• **Task objective**: Within the listing below, how many lines include the string "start"? Reply with only the number.

▼

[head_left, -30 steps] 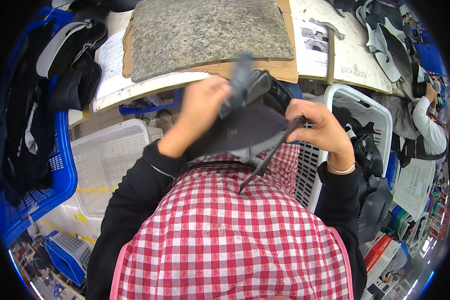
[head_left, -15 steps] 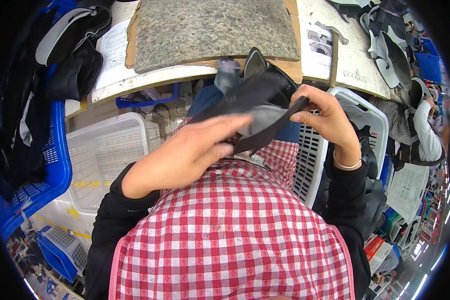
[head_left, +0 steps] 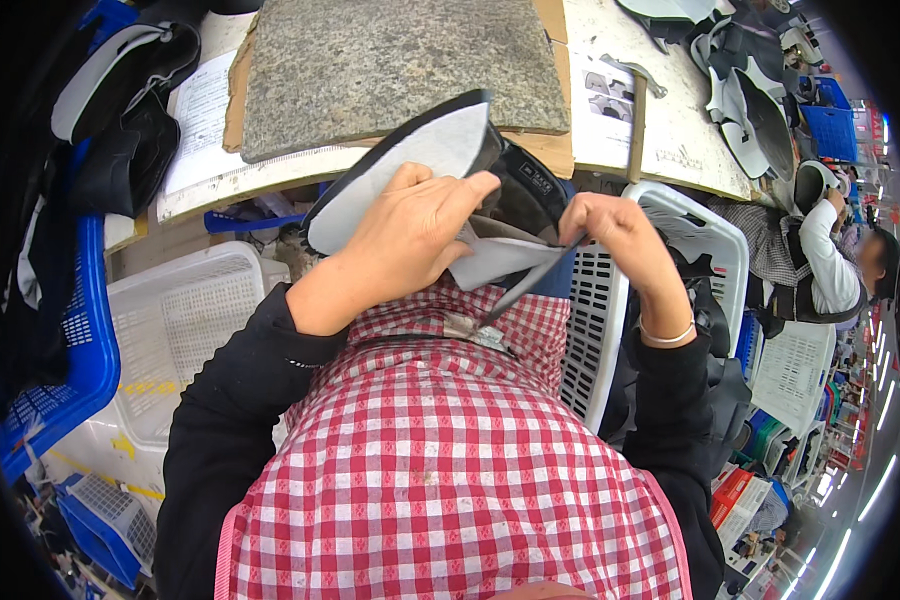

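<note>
A black boot upper (head_left: 438, 150) with pale grey lining is held over my lap, in front of the bench edge. Its lining side faces up on the left, and a dark inner part with a small label shows near the middle. My left hand (head_left: 405, 235) lies over the lined panel, fingers bent and thumb against the material. At the upper's right edge my right hand (head_left: 618, 232) pinches a dark strip beside a folded grey flap (head_left: 500, 262). The fingertips of my right hand are partly hidden behind its knuckles.
A stone slab (head_left: 400, 75) lies on cardboard on the white bench, with a hammer (head_left: 638, 110) to its right. More uppers (head_left: 755, 115) are piled at the far right. White baskets (head_left: 195, 320) and a blue basket (head_left: 75, 350) flank me. Another person (head_left: 825, 250) works at the right.
The upper has been turned and spread, so its pale lining faces up on the left. My left hand has moved up onto it; my right hand still pinches its edge.
</note>
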Tool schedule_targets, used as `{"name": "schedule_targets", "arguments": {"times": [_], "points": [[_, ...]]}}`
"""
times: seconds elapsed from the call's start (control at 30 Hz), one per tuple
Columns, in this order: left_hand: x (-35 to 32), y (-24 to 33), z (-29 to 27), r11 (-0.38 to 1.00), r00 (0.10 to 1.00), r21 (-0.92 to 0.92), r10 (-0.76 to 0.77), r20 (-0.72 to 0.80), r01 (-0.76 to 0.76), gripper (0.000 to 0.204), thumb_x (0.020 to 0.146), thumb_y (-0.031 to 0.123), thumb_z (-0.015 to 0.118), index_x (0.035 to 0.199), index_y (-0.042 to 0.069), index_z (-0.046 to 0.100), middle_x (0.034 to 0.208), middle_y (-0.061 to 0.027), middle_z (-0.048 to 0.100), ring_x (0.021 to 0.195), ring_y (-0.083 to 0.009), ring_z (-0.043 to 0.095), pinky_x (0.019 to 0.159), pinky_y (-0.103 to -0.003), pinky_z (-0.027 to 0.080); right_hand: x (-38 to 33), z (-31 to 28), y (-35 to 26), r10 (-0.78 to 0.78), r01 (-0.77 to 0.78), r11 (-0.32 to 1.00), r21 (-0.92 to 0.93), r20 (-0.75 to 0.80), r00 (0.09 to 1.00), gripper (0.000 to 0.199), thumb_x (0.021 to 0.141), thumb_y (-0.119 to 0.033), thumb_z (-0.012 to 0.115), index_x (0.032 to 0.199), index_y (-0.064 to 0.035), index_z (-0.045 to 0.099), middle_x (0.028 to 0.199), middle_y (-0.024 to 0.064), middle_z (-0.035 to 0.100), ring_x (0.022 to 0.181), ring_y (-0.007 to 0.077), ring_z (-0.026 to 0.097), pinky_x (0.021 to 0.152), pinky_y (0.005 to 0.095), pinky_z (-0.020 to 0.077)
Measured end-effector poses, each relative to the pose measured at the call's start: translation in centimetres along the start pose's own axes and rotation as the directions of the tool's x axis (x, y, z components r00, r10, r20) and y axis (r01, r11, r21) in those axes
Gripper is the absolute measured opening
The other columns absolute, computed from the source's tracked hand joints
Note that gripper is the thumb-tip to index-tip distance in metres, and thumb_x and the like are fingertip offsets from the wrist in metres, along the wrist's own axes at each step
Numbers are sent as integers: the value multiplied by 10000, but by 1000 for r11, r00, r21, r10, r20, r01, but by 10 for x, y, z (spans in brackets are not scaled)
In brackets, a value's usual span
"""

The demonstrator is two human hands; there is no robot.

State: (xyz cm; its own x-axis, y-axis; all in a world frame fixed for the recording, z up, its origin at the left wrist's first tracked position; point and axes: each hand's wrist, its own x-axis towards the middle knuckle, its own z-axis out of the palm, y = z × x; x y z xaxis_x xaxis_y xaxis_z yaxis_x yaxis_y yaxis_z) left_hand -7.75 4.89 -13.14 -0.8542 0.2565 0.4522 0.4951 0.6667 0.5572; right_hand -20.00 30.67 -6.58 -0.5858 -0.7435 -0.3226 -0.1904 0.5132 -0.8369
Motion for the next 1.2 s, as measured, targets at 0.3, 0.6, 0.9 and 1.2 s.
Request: {"name": "schedule_targets", "arguments": {"times": [0.3,0.6,0.9,1.2], "points": [[15,-25,35,989,989,-135,37,-140,-56,723,765,-26,743,1428,79,472,1099,-105,679,1051,-303,657,953,-402,427,28,24,-86,-394,430,233,-872,320,862,277,658,-283,882,791,-111,711,796,30,708,849,258,709,697,376,542],[-38,2,-2,998,951,48,-12,-310,28,395,867,78,726,1238,-11,626,1152,-137,687,1005,-356,642,855,-433,522,54,56,-60,-247,243,-1,-970,236,940,173,739,-130,737,884,-103,647,773,41,682,713,242,721,611,356,552],[-80,21,32,874,828,-102,-404,389,475,812,950,579,638,1318,-139,546,1325,-327,583,1216,-421,562,1039,-486,484,33,46,-47,-437,363,56,-930,304,846,137,742,-111,696,872,-83,665,783,55,696,705,237,722,636,356,560],[-52,15,58,-39,715,-795,-412,565,606,459,990,500,675,1043,47,625,882,39,536,747,-79,481,633,-242,415,33,55,-50,-325,306,25,-952,281,903,76,742,-119,705,793,-70,676,694,70,699,601,216,716,497,337,533]]}}
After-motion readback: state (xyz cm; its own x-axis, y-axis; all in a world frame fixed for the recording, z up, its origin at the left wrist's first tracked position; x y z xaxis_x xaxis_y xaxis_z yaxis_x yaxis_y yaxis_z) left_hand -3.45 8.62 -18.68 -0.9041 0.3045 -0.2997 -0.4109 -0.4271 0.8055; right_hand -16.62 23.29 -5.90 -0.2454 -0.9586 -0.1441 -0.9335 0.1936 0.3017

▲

• **Task solution**: 2